Oh, and in January 1972 I missed my wedding rehearsal due to the _Super Continental_ being held in Vancouver due to slides. We had dinner in the diner in the Vancouver station. We passed the westbound Train 1 three times between Vancouver and Edmonton. In that same storm the CP _Canadian _was held in Golden, BC with slides ahead and behind and the passengers drank all the liquor in town. It was a sell-out train of anxiety-ridden air travelers due to an air traffic control strike. Angry townspeople were left with whatever dregs they could turn up, as delivery trucks could not get through.

As others have noted however, it's usually better to be a rail passenger in a snowstorm than on any other mode.


----------



## Cal (Mar 12, 2021)

Willbridge said:


> As veteran Denver-Boulder bus driver Bob Brewster said - "Let's get ready for our annual hundred year storm." The problem with a big snow in the Front Range is that it comes down faster than it can be removed. Getting to and from the station for passengers and crews is harder than moving the trains.
> 
> As I've written before, I spent New Year's Eve in ABQ due to snow. Trains were rerouted via Texas because BNSF needed to clear that line first for freight traffic. Four of us bound for Raton line points were lodged in a motel that was undergoing renovation. Two Russian women to Trinidad, one woman CU Colorado Springs administrator and me to Denver. One of the women only spoke Russian and she kept commenting that in Moscow they would have had this snow cleared from the streets already. I dredged up what Russian I could recall to explain that Albuquerque was not used to the white stuff. The four of us went out for a midnight drink at the Doubletree which was one of the few places open. The bartender did not know how to make an Irish Coffee, so we ordered White Russians in honor of our fellow travelers.
> 
> ...


Wow! You have quite the experience. Also, I see your 50th wedding anniversary will be next year, that's great! 
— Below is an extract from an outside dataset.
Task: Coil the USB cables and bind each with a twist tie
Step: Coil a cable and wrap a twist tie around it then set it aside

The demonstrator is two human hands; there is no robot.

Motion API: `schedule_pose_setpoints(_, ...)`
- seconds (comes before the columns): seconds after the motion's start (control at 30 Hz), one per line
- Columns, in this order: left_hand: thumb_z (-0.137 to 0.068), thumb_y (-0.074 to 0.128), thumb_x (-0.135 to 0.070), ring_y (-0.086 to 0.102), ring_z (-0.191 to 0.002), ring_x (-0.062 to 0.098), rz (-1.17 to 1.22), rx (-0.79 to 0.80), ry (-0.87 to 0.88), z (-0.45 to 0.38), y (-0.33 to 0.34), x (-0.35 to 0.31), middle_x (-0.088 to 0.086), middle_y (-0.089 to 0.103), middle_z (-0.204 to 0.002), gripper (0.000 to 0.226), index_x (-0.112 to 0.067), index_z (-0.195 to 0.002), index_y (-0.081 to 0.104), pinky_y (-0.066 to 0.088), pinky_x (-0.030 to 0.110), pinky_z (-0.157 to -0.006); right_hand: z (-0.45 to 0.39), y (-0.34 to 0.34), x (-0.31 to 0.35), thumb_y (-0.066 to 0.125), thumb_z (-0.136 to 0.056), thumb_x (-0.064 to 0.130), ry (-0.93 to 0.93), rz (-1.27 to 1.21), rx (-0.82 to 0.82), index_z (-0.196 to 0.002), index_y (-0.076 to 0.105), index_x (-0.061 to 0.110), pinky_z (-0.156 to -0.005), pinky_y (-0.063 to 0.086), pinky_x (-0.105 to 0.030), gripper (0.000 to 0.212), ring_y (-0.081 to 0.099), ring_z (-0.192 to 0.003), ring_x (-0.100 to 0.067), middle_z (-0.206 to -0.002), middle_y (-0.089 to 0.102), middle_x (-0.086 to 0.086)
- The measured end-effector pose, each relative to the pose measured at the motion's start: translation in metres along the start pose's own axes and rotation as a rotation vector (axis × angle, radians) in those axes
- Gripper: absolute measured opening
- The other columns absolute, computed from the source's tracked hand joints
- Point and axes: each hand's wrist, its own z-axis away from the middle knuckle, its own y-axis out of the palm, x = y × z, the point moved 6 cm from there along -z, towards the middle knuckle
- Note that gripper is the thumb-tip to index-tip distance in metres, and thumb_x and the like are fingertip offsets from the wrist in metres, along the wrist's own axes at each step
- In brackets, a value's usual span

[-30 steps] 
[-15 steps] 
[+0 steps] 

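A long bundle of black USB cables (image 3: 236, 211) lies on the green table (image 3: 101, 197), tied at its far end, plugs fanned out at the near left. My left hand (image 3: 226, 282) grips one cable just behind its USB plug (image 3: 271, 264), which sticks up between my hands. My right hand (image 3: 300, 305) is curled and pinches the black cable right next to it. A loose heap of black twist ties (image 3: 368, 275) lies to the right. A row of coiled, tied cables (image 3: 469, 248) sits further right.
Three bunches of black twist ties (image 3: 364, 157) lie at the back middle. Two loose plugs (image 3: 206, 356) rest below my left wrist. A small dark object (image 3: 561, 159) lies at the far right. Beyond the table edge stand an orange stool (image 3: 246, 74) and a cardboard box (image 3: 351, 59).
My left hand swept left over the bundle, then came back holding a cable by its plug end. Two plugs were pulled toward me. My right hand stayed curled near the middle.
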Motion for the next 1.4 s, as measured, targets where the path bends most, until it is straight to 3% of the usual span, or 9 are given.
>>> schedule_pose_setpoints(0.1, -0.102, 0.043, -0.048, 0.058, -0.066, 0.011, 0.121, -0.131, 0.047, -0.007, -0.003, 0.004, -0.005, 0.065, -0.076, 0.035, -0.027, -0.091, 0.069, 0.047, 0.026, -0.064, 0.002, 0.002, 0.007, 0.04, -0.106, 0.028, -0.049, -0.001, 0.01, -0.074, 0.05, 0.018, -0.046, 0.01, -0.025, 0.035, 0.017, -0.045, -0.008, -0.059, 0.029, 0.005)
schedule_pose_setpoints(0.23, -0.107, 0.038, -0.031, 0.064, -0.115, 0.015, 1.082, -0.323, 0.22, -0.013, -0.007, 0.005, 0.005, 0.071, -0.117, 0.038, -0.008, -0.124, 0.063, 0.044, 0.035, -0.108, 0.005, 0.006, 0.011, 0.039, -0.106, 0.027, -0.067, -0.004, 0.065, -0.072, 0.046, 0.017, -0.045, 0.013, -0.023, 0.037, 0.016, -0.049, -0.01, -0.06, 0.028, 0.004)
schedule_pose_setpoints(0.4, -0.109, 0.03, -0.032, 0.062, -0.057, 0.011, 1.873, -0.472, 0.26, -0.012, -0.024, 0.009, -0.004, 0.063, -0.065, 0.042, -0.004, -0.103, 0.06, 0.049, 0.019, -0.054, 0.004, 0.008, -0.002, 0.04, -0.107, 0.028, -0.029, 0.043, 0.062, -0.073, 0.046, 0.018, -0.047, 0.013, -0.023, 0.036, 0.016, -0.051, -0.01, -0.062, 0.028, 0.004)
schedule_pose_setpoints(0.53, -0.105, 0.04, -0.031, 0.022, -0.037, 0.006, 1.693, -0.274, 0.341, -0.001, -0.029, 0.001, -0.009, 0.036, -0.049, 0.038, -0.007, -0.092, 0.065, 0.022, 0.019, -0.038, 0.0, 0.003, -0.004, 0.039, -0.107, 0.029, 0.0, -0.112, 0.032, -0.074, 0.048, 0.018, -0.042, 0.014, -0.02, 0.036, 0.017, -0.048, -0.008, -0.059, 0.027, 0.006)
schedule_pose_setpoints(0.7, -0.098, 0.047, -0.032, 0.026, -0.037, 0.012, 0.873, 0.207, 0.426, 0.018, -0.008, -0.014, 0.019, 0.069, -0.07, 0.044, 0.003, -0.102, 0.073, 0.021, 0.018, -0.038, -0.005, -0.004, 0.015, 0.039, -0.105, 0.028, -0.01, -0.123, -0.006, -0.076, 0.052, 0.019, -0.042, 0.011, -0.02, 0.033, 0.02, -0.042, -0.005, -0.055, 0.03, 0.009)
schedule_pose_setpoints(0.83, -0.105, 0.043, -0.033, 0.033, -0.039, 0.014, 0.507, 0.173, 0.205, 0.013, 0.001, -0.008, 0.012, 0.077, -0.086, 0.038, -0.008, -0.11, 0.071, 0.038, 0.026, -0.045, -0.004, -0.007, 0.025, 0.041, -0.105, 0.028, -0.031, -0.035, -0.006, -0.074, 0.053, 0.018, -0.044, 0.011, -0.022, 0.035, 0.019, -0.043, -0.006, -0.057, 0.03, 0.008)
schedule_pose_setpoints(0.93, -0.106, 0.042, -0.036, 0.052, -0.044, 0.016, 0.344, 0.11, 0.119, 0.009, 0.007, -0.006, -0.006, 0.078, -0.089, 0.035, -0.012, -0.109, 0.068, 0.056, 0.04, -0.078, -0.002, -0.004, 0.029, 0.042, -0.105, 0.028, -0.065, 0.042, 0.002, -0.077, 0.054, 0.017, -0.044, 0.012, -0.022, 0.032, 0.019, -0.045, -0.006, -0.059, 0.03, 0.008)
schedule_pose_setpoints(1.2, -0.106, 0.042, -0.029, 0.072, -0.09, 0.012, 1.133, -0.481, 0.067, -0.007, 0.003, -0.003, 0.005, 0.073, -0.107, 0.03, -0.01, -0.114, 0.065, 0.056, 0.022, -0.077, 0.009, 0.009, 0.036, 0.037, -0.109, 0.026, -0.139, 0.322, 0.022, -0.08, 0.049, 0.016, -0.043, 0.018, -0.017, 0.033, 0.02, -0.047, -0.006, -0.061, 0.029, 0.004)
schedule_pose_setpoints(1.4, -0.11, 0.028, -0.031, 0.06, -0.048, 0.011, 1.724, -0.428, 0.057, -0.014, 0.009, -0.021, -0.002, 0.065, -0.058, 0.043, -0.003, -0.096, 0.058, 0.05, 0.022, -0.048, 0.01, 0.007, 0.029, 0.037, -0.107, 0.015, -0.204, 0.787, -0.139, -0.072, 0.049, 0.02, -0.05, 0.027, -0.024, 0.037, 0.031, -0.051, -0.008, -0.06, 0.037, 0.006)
I've never been on the train when it's snowing, only seen snow on the ground on the EB last October. I would not mind experiencing my first blizzard on the train!


----------



## Sivert (Mar 12, 2021)

Well, my son and I board the CZ Saturday evening. Hoping to get out to Yosemite! I'll keep you posted.


----------



## Willbridge (Mar 12, 2021)

Cal said:


> Wow! You have quite the experience. Also, I see your 50th wedding anniversary will be next year, that's great!
> 
> I've never been on the train when it's snowing, only seen snow on the ground on the EB last October. I would not mind experiencing my first blizzard on the train!


I've been divorced since 2003 but it was nice of you to think of the time that has passed. I met my wife on the _Super Continental _Montreal section in 1967. CN was running three transcontinental trains that summer and she was returning with her girlfriend from the World's Fair. I was returning from St. Louis to Portland on an optional routing via Winnipeg. We were in coach and coincidentally seated by the new computer (Air Canada's reservation system) across from each other.


----------



## Cal (Mar 12, 2021)

Willbridge said:


> I've been divorced since 2003 but it was nice of you to think of the time that has passed. I met my wife on the _Super Continental _Montreal section in 1967. CN was running three transcontinental trains that summer and she was returning with her girlfriend from the World's Fair. I was returning from St. Louis to Portland on an optional routing via Winnipeg. We were in coach and coincidentally seated by the new computer (Air Canada's reservation system) across from each other.


I'm sorry to hear. That is one great way to meet though.


----------



## crescent-zephyr (Mar 12, 2021)

Sivert said:


> Well, my son and I board the CZ Saturday evening. Hoping to get out to Yosemite! I'll keep you posted.



Lucky! I’ve been to several national parks but I haven’t been to Yosemite yet. You’ll love the scenery on the zephyr, it’s my favorite.


----------



## Cal (Mar 12, 2021)

Sivert said:


> Well, my son and I board the CZ Saturday evening. Hoping to get out to Yosemite! I'll keep you posted.


That is awesome! Make sure to tell us about it. The scenery on the second day is just stunning.


----------



## me_little_me (Mar 12, 2021)

Does snow stop an Amtrak train? Watch this video:
Amtrak Surprise!


----------



## Brian Battuello (Mar 12, 2021)

Great video! It looks like there was some miscommunication with the snow clearing. Many people were filming, so they must have had some idea of what was going to happen. I hope no one was hurt!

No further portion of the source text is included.